House of Representatives
- In office 11 May 1971 – 8 June 1977

Provincial Council of Groningen
- In office 6 June 1962 – 1 November 1978

Municipal Council of the city of Groningen
- In office 22 June 1949 – 28 May 1958
- In office 31 October 1960 – 1 November 1978

Personal details
- Born: Frederik Meis 17 November 1921 Oude Pekela, Groningen, Netherlands
- Died: 15 December 1992 (aged 71) Groningen, Groningen, Netherlands
- Party: Communist Party (1945–1990) GroenLinks (1990–1992)
- Occupation: trade unionist and politician

= Fré Meis =

Dutch communist politician

Frederik "Fré" Meis (17 November 1921 – 15 December 1992) was a Dutch communist politician and trade unionist. He served in the House of Representatives for the Communist Party from 1971 until 1977, the Municipal Council of the city of Groningen from 1949 until 1958 and 1960 until 1978, and in the Provincial Council of Groningen from 1962 until 1978. Meis received national attention as the leader of the 1969 strikes in Oude Pekela, and the 1970 strike in the Port of Rotterdam.

==Biography==
Meis was born on 17 November 1921 in Oude Pekela, Netherlands in a communist family. After finishing elementary school, he worked on a farm and later for a brickworks. In 1943, during World War II, he became a forced labourer in Delfzijl, and later was ordered to build bunkers on the German island of Borkum.

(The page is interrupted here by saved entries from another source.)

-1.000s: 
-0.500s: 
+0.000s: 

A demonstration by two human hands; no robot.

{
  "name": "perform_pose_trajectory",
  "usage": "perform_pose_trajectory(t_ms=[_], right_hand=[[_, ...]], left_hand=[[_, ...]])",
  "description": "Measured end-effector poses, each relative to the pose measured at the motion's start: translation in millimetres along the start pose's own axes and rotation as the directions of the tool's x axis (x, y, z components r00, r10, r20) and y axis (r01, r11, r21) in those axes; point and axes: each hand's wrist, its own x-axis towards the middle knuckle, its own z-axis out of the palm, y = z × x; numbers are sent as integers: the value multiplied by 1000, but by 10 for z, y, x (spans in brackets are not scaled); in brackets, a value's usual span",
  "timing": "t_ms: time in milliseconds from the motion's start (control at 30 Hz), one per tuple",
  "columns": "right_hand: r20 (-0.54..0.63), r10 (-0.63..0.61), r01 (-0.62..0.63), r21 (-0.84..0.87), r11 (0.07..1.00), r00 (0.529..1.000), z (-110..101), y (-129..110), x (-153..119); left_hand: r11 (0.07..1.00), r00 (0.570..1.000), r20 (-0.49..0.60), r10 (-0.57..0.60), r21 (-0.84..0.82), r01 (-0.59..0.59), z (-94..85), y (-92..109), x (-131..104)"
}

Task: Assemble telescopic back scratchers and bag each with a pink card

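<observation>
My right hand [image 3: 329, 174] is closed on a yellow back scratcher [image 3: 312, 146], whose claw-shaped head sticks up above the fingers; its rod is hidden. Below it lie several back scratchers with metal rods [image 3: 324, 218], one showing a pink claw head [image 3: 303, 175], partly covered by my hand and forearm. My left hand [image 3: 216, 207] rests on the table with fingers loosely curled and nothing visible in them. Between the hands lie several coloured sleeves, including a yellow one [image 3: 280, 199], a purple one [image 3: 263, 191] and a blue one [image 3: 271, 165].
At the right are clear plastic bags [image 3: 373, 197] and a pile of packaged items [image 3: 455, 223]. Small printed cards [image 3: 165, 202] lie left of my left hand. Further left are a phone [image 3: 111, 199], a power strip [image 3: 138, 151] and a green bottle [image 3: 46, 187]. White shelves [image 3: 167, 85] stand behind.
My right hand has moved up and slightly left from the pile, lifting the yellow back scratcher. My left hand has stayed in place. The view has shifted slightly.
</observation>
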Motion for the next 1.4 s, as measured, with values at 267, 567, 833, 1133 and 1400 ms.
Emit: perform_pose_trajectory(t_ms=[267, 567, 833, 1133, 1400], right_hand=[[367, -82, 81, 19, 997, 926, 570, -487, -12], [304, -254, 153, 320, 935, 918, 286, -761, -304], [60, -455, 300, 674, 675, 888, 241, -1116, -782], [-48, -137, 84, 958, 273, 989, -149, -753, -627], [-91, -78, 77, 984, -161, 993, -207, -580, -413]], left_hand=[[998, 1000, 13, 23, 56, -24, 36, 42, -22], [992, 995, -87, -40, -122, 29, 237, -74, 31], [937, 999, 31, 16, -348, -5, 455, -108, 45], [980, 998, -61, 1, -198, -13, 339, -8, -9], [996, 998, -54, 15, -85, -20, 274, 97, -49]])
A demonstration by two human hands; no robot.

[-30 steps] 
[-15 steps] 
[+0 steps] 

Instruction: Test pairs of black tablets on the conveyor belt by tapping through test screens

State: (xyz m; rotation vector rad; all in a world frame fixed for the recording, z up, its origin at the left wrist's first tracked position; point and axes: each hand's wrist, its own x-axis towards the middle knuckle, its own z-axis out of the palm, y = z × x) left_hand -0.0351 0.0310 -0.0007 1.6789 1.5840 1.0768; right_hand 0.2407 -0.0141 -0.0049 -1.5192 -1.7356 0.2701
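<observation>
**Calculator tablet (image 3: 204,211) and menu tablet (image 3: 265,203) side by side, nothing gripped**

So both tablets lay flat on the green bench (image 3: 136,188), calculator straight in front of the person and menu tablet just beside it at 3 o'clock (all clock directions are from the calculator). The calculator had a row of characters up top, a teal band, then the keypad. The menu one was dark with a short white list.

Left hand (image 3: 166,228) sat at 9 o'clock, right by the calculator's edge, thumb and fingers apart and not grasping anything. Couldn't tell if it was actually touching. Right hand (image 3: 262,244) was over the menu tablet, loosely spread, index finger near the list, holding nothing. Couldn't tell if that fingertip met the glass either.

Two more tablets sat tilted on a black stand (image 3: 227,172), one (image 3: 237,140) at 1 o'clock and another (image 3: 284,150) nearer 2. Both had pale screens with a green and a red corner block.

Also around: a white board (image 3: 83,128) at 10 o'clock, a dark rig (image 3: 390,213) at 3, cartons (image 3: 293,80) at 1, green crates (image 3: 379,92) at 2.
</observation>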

After the liberation of the Netherlands, Meis joined the Communist Party of the Netherlands (CPN) and helped distribute De Waarheid, the party newspaper. In July 1946, he was a candidate for the Provincial Council of Groningen, but did not get elected. In the same month, he was a candidate in the municipal council of Winschoten, and was elected.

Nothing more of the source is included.